Arma de guerra, instrumento de trabalho, meio de locomoção e símbolo de resistência... a presença do cavalo permeia a cultura gaúcha de diferentes formas ao longo dos últimos séculos. O animal foi fundamental, inclusive, para a formação geográfica do Rio Grande do Sul.
— Não imaginamos a cultura nem o movimento tradicionalista sem esses animais. Muitas cidades começaram com as tropeadas e carreteadas. Ainda há muitos locais nos quais só é possível chegar a pata de cavalo — comenta o vice-presidente de Cavalgadas do Movimento Tradicionalista Gaúcho (MTG) e presidente da Ordem dos Cavaleiros do Rio Grande do Sul (Orcav), Ildo Wagner, com a experiência de quem conta ter percorrido mais de 10 mil quilômetros em cavalgadas oficiais cortando o território gaúcho.
Do passado ao presente, numa das imagens mais marcantes da enchente de maio, o cavalo conhecido nacionalmente por Caramelo ficou imortalizado no imaginário popular depois de permanecer dias ilhado em cima de um telhado até ser resgatado, em Canoas.
— O cavalo simboliza o espírito livre e destemido, próprio da identidade dos gaúchos, além da força e de uma profunda conexão com a terra — avalia Valdir Damiani, diretor de cavalgadas da 11ª Região Tradicionalista (RT), que contempla os municípios de Bento Gonçalves, Garibaldi, Carlos Barbosa e Veranópolis.
Protagonismo
O animal cumpre papel de protagonista durante os Festejos Farroupilhas do mês de setembro, com destaque para as cavalgadas – que exigem um roteiro de no mínimo 20 quilômetros – empreendidas por vários grupos.
— É muito emocionante ver como ficou nosso Estado e perceber a força que nós, gaúchos, temos — pontua Vanir Pedroso, membro do CTG Carreteiro da Saudade, de Gravataí.
Superando as incertezas sobre a realização das atividades e mudanças de itinerário necessárias em virtude de ainda muitas estradas, pontes e acessos estarem comprometidos devido às consequências da crise climática, as cavalgadas ocorreram difundindo valores do tradicionalismo em encontros com comunidades de todas as regiões.

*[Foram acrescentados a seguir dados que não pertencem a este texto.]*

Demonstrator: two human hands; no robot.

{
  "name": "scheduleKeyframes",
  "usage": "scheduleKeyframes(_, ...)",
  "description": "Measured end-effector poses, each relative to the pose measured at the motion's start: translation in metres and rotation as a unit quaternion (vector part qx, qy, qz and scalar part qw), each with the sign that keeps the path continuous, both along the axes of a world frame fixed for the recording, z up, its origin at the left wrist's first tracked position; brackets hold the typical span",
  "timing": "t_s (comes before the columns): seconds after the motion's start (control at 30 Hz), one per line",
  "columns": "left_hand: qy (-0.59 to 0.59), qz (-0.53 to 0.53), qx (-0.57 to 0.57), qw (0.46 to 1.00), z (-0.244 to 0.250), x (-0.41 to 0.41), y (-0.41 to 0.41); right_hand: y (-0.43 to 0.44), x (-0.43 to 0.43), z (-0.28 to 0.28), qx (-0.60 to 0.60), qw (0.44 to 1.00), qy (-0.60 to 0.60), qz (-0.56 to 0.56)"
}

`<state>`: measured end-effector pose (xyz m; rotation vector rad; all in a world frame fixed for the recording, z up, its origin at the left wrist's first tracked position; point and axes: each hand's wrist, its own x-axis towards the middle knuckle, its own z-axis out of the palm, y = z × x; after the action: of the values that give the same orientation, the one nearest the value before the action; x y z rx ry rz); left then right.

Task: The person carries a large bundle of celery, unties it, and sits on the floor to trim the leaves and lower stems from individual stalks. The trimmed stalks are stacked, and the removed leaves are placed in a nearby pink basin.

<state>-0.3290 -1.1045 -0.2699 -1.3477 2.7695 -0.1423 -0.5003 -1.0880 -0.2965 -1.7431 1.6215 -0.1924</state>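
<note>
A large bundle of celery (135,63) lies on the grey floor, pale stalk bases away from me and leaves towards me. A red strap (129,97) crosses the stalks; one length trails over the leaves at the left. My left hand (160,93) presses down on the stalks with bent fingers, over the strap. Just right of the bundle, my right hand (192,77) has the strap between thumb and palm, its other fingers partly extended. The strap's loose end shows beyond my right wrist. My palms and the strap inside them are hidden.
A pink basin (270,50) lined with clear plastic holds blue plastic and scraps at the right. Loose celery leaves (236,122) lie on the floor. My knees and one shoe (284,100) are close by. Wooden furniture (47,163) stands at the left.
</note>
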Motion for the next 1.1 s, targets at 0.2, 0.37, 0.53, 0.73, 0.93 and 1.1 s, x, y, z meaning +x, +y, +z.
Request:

— Estou fazendo parte da história do meu Estado, do meu município, trazendo a chama crioula para minha cidade e aumentando meu círculo de amizade — completa.
Cavalgadas
O cumprimento da legislação sanitária vigente e o cuidado com o bem-estar animal são destacados por quem participa dos eventos. Em geral, as distâncias percorridas não superam os 35 quilômetros diários e o ritmo empregado costuma ser de 5 km/h, com várias paradas para descanso para evitar o desgaste acentuado da cavalaria.
— Os cavalos têm que estar saudáveis e com um bom preparo físico, exames veterinários e ferragens em dia. Durante o trajeto, há todo um cuidado com a alimentação dos animais. Todos recebem ração duas vezes por dia. Além disso, levamos remédios e ferramentas para eventuais problemas que possamos encontrar e ficamos sempre atentos a algum sinal de desgaste, cansaço ou estresse — pontua.
Daniel Pereira, patrão do CTG Estância do Salvador, de Tupandi, e membro dos Tropeiros da Chama Crioula da 15ª Região Tradicionalista (RT), participa de cavalgadas há mais de 15 anos.
— Sempre temos cavalos reserva no grupo para eventuais percalços. Dependendo da distância percorrida e dos dias de cavalgada, o animal anda um dia e descansa no outro — comenta, sobre a logística preparada para os deslocamentos.
Gerações
A possibilidade de contemplar a natureza e o encontro entre gerações é outro estímulo sublinhado por quem vive a experiência das cavalgadas.
— Neste ano, tive a oportunidade rara de cavalgar com meu pai e com meu filho. Três gerações da família unidas pelo tradicionalismo. Sinto muito orgulho por isso e por conhecer grande parte do nosso território no lombo do cavalo — define Pereira.
Nas disputas de rodeios, os cavalos também aparecem com relevância, porque os eventos são uma celebração das habilidades de manejo dos bois e da destreza dos cavaleiros.
— A relação que existe entre o cavaleiro (peão) e o cavalo se configura como fundamental para o sucesso nas competições, exigindo confiança, sintonia e habilidade de comunicação. Os rodeios preservam as tradições do Rio Grande do Sul, celebrando a cultura rural por meio de músicas, danças e trajes típicos, e o cavalo faz parte desse momento — explica Damiani.
Do cotidiano de trabalho na área rural e urbana aos eventos especiais, os cavalos compõem a paisagem do Rio Grande do Sul. Foi assim no passado, é no presente e deve continuar a ser no futuro, em que pesem todas as mudanças trazidas pelo tempo.